Well if Perl seg faults with a core module then it is worth a bug report.
If something distributed with the core spews out acre's of warnings
about bizarre non-user servicable stuff when it should throw a clean
error then file a bug report.
If something distributed with the core clearly does the opposite of
what it is documented to do then file a bug report.

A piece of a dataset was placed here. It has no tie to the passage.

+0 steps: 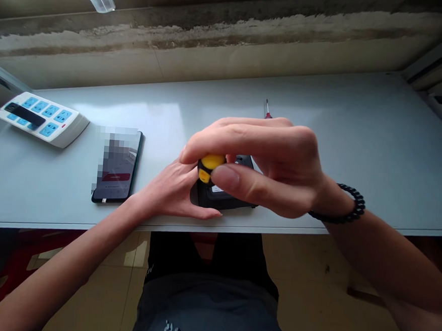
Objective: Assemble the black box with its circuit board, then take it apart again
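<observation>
Pale table (358, 145) stretches before you below a stained wall (251, 51). Fingers of your right hand (294, 165) pinch a yellow-black handle (211, 161) over a black device (222, 201). Your left hand (176, 185) is at its 9 o'clock, thumb spread; whether it grips, one cannot tell. Farther: red-collared tool (268, 110) at 1 o'clock, phone (117, 191) at 9, power strip (69, 136) toward 10.
</observation>
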A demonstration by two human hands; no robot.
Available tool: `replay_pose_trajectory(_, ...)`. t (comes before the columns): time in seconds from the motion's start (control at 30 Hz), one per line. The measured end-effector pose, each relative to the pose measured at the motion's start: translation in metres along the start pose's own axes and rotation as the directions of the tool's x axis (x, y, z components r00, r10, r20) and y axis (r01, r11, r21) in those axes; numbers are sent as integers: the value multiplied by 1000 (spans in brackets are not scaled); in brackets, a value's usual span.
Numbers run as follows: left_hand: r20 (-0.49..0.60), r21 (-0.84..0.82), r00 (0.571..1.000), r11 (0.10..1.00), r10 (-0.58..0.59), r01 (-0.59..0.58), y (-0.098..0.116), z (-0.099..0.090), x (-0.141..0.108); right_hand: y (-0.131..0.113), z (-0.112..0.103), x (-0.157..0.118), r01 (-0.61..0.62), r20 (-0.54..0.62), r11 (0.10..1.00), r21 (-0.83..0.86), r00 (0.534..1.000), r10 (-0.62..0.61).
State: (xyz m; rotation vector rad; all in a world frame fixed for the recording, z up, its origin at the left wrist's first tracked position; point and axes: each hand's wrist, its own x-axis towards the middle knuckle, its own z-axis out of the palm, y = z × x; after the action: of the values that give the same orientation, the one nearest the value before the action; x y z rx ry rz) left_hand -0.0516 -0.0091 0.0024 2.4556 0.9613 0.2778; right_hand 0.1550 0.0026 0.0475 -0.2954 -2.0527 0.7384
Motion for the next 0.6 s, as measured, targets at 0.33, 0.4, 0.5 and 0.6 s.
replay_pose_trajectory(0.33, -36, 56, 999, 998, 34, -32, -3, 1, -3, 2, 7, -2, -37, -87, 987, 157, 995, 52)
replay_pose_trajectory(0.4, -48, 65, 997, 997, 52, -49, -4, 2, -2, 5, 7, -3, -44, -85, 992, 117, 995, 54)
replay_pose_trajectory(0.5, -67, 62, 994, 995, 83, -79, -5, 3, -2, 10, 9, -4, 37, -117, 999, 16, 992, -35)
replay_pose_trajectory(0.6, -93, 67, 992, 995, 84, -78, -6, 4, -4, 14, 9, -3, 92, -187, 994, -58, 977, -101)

If it is just perl not doing what you expect when you randomly mix
pragmas together without reading the docs carefully then you probably
should go ask on Perlmonks for a Unicode/Encoding tutorial. This is
not the right forum for them.
You have encountered several of the above, ill leave it you to decide
what is what. But I will say that many simple clear bug reports will
get you further than long mails like this. Especially when you are
mixing apples and oranges all over the place and frankly making shit
up and expecting the computer to understand it.
>
> **** core dumps
> *** panics
> ** reams and reams of cascading errors
> ** internal complaints in core modules
> * mysterious warnings
> * mysterious errors
> * mysterious failures
>
> Well, sheesh! I'm sorry, but with all that popping out at me,
> I just don't stop and bug-report each one of them; that takes even
> more analysis with the entire system nastily unstable beyond my
> patience. Why just this mail alone probably deserves to generate
> several real bug reports, but I'm not even sure HOW many it merits!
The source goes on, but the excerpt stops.